The silence over the line sings.
“Gold Coast…so you’re planning on going back home?”
The back of my neck itches when I think about returning to my parents’ home—the place I last saw them alive.
The place where I witnessed their deaths.
But the reality is, I can better secure their house than I can the condo.
“People. I need you to tap your contact list and get the meanest bastards you can to protect them. You have carte blanche to give them as much money as you need to keep them loyal.”
“They’re already loyal,” he says with a yawn. “They’re with me.”
My jaw twitches. There’s no one I trust completely. Not when it comes to Shae and my kids.
My family.
“Shore up all the weak spots, Axel,” I say. I don’t have to say more about the risk to his life if he were to fuck this up.
“Ten-four,” Axel says, his keyboard clacking in the background, already at work to get things sorted for me and my family.
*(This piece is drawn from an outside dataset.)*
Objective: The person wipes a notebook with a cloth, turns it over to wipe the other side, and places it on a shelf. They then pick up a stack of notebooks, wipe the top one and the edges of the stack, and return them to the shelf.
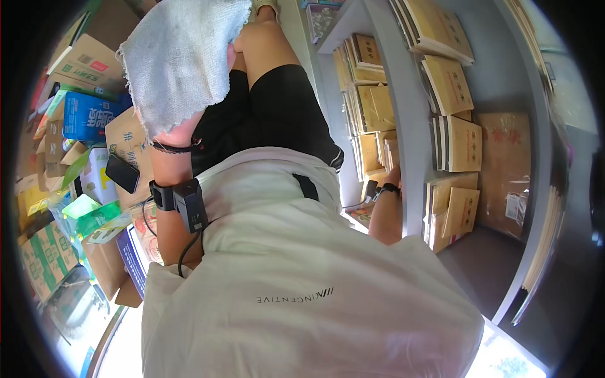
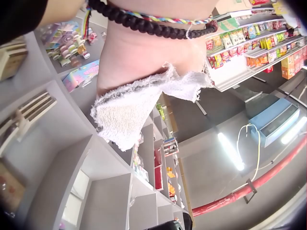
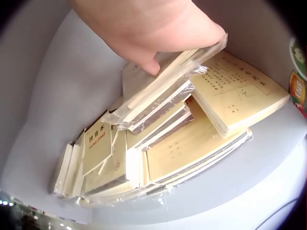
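Observation:
A pale grey-white cloth (image 1: pixel 183 57) lies over my left hand (image 1: pixel 179 132), covering most of it; the fingers are hidden. In the left wrist view, the frayed cloth (image 2: pixel 127 112) hangs past the palm of that hand (image 2: pixel 148 57). Inside a shelf compartment, my right hand (image 1: pixel 394 177) is among stacked notebooks. The right wrist view shows this hand (image 3: pixel 158 33) gripping a plastic-wrapped packet of notebooks (image 3: pixel 168 72), thumb on its cover. The packet is tilted above other notebooks, beside a yellow-covered stack (image 3: pixel 240 91) and a small upright notebook (image 3: pixel 98 143).
Grey shelving (image 1: pixel 403 126) with more notebook stacks (image 1: pixel 460 142) stands at the right. Cartons, a blue package (image 1: pixel 88 116) and a dark phone (image 1: pixel 122 173) crowd the left side. Snack packets (image 2: pixel 235 38) hang on racks in the left wrist view.

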Motion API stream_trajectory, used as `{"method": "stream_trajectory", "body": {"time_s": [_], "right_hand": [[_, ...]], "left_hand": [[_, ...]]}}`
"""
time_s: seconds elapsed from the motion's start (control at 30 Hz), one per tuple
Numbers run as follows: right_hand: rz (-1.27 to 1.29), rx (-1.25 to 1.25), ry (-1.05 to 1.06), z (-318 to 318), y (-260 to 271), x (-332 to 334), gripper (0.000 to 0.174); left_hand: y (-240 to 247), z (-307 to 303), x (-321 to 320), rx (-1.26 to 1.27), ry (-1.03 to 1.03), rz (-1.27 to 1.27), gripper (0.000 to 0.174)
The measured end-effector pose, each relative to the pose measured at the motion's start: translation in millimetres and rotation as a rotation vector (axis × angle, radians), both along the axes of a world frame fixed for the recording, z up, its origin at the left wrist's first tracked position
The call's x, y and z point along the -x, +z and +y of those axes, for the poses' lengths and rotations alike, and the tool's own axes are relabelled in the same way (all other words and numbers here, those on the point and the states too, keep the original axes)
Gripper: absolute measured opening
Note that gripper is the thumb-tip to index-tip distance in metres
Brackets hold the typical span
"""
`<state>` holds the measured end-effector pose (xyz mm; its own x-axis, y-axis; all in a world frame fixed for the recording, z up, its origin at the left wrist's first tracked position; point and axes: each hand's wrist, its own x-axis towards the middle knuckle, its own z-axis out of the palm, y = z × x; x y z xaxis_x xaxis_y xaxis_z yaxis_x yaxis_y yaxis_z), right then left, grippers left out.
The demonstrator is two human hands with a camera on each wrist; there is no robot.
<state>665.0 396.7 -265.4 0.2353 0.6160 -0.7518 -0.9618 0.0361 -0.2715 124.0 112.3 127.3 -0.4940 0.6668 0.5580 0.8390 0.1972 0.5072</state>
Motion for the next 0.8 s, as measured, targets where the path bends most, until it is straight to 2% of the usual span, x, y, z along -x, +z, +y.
{"method": "stream_trajectory", "body": {"time_s": [0.03, 0.07, 0.13, 0.17, 0.33, 0.37, 0.4, 0.43, 0.47, 0.53, 0.6, 0.7, 0.73, 0.77, 0.8], "right_hand": [[-0.016, 0.002, 0.016, -2.0, 1.7, -5.4, 0.035], [-0.032, 0.004, 0.033, -4.0, 0.1, -3.1, 0.035], [-0.058, 0.004, 0.071, -6.1, 3.3, -5.9, 0.035], [-0.073, 0.008, 0.089, -12.6, 1.5, -8.2, 0.035], [-0.146, 0.025, 0.175, -8.6, 9.6, -26.9, 0.036], [0.041, -0.111, 0.305, -1.3, -14.6, -43.6, 0.03], [0.042, -0.112, 0.305, -35.0, 33.9, -54.4, 0.03], [0.092, -0.249, 0.42, -53.0, 73.7, -28.0, 0.028], [0.142, -0.388, 0.533, -46.4, 111.5, 35.5, 0.026], [0.19, -0.406, 0.606, -60.5, 138.5, 61.9, 0.024], [0.239, -0.423, 0.677, -64.0, 146.5, 73.7, 0.021], [0.168, -0.45, 1.217, -54.7, 159.1, 100.9, 0.018], [0.177, -0.456, 1.222, -53.4, 162.8, 110.5, 0.018], [-0.027, -0.451, 1.351, -60.1, 189.6, 136.3, 0.02], [-0.238, -0.446, 1.469, -70.3, 220.2, 166.5, 0.022]], "left_hand": [[-1.6, 2.2, -1.0, -0.124, -0.013, -0.155, 0.058], [2.2, 1.3, -2.7, -0.125, -0.013, -0.156, 0.058], [13.6, -2.2, -4.1, 0.057, 0.112, 0.222, 0.058], [13.6, -3.3, -3.2, 0.058, 0.114, 0.223, 0.058], [9.0, -9.5, 6.1, 0.741, 0.587, 1.307, 0.056], [9.6, -7.1, 3.8, 0.739, 0.588, 1.308, 0.056], [10.7, -3.0, -1.2, 0.415, 0.397, 0.86, 0.058], [11.3, 0.1, -4.9, 0.099, 0.202, 0.409, 0.061], [11.4, 0.9, -6.2, 0.099, 0.204, 0.412, 0.061], [11.9, 1.5, -7.9, 0.036, 0.181, 0.384, 0.051], [13.9, 2.5, -10.3, 0.029, 0.158, 0.343, 0.051], [18.4, 2.0, -12.1, 0.006, 0.104, 0.213, 0.052], [20.1, 1.0, -11.8, -0.002, 0.088, 0.172, 0.052], [20.9, 0.0, -11.0, -0.004, 0.096, 0.183, 0.052], [21.5, -1.1, -9.5, -0.173, -0.01, -0.11, 0.052]]}}
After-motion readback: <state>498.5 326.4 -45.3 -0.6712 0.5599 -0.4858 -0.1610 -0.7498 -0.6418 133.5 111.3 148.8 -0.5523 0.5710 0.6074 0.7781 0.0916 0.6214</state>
The concept hits me square in the back of the head.
Family.
I have a family.
My gut twists.
My whole life, I’ve been chasing after control, after power.
After revenge.
But now...now it’s not just me. I’ve got something real to protect. Shae, Tempest, Raiden—this is my family.
And I’m willing to burn it all down to keep them safe.
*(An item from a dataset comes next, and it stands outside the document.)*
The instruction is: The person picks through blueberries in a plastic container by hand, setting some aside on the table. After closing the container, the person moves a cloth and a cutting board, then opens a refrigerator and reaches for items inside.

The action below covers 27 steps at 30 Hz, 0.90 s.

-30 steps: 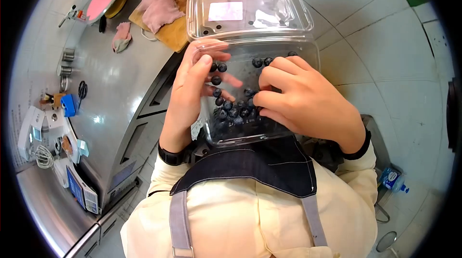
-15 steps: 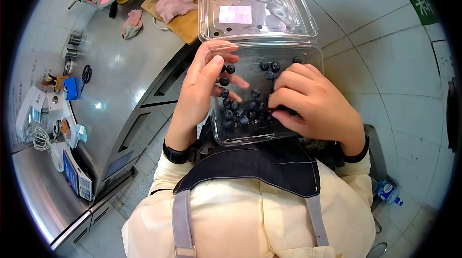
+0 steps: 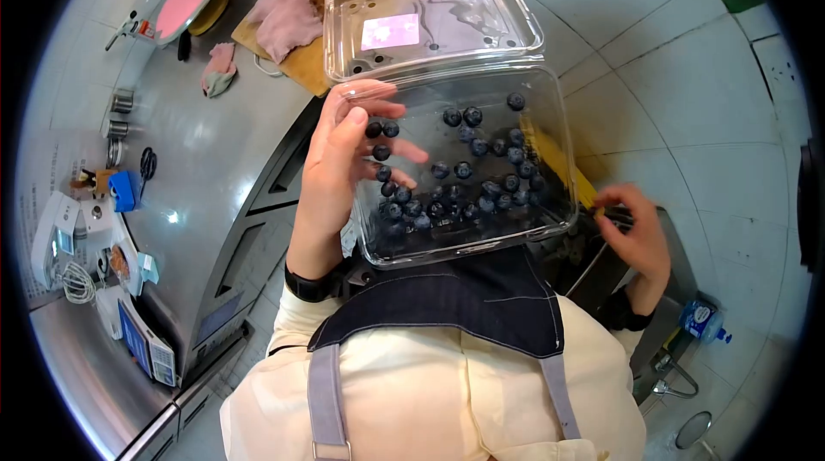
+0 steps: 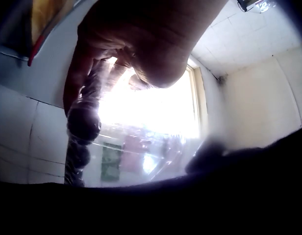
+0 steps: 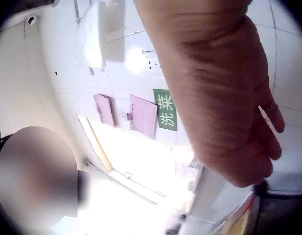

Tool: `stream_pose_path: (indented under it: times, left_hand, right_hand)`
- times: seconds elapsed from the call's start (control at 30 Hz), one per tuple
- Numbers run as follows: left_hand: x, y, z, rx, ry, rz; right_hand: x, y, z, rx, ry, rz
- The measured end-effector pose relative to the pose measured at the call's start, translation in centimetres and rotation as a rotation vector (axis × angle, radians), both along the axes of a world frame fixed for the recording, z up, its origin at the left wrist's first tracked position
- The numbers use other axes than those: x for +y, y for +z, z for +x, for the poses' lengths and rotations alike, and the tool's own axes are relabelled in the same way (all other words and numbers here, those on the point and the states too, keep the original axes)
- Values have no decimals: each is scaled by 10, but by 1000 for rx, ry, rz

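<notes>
My left hand (image 3: 331, 156) grips a clear plastic clamshell box (image 3: 464, 250) by its left side, and some of its fingers show through the plastic. The hinged lid (image 3: 447, 1) stands open at the far edge. Inside lie many blueberries (image 3: 462, 170), mostly along the near side and the right. In the left wrist view, dark round berries (image 4: 84, 122) line up beneath the left hand (image 4: 136, 44). My right hand (image 3: 638, 233) is out to the right of the box with loosely bent fingers, beside a yellow strip (image 3: 584, 189). In its wrist view the right hand (image 5: 224, 98) shows no berry in it.
A steel counter (image 3: 198, 143) runs along the left, bearing a wooden cutting board (image 3: 309, 74) with a pink cloth (image 3: 279, 18), scissors (image 3: 147, 164) and a scale (image 3: 146, 336). At lower right are a bottle (image 3: 705, 322) and a faucet (image 3: 679, 384).
My right hand has left the inside of the box and moved right, past its edge. More berries show where it was. The left hand keeps its grip.
</notes>
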<state>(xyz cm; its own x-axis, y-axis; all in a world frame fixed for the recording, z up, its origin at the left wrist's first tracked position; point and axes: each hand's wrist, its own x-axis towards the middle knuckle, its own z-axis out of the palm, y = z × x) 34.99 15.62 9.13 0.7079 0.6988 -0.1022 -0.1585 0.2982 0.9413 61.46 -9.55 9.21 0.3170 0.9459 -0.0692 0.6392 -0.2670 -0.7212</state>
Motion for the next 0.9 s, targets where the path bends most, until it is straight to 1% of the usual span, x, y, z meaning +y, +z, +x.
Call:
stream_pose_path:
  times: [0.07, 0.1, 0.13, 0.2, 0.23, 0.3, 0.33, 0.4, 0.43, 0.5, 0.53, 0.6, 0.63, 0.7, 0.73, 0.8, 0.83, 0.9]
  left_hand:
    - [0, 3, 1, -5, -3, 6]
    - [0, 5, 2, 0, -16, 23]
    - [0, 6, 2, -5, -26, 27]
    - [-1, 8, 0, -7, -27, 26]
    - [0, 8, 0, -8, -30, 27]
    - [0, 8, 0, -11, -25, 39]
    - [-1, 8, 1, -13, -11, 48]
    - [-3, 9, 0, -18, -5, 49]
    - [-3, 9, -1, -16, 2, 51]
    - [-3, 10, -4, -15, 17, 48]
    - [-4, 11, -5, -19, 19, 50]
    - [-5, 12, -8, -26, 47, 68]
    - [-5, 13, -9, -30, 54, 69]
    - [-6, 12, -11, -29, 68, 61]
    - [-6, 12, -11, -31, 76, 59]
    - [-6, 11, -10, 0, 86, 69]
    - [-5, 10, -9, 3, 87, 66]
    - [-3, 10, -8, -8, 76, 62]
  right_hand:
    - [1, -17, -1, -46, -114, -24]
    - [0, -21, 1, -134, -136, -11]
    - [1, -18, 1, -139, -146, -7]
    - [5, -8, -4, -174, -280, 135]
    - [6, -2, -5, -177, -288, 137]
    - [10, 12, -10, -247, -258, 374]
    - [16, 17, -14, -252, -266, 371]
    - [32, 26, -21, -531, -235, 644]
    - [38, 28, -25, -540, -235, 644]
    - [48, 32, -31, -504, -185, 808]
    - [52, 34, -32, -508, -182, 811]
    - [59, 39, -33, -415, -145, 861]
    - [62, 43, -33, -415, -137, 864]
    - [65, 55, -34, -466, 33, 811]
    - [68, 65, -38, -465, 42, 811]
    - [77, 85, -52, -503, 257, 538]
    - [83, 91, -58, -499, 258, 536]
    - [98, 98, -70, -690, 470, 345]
“I have an idea,” I tell Axel. He pauses for a second before responding.
“You gonna share with the class?” he drawls. The thing is, I should get on this idea now , not later. But I have to reconcile my morals with what needs to be done next, and I know Axel, of the three of us, will have the biggest problem with what I want to do.
“Not yet. I’ll tell you when all three of us are in person again.” I can practically hear Axel’s eyebrow going up.
“You including RiRi?”
For the first time tonight, I feel like chuckling.
“I’ll give you a thousand dollars to call him that to his face.”
“Done,” he says. “But because I’ll obsess over this, can you give me a hint?” I think about it for all of three seconds before deciding he’ll need time to get used to the idea.
“I know how to draw him out,” I say, feeling a dark mass settle in my gut as I decide. “We’re gonna take his daughter.”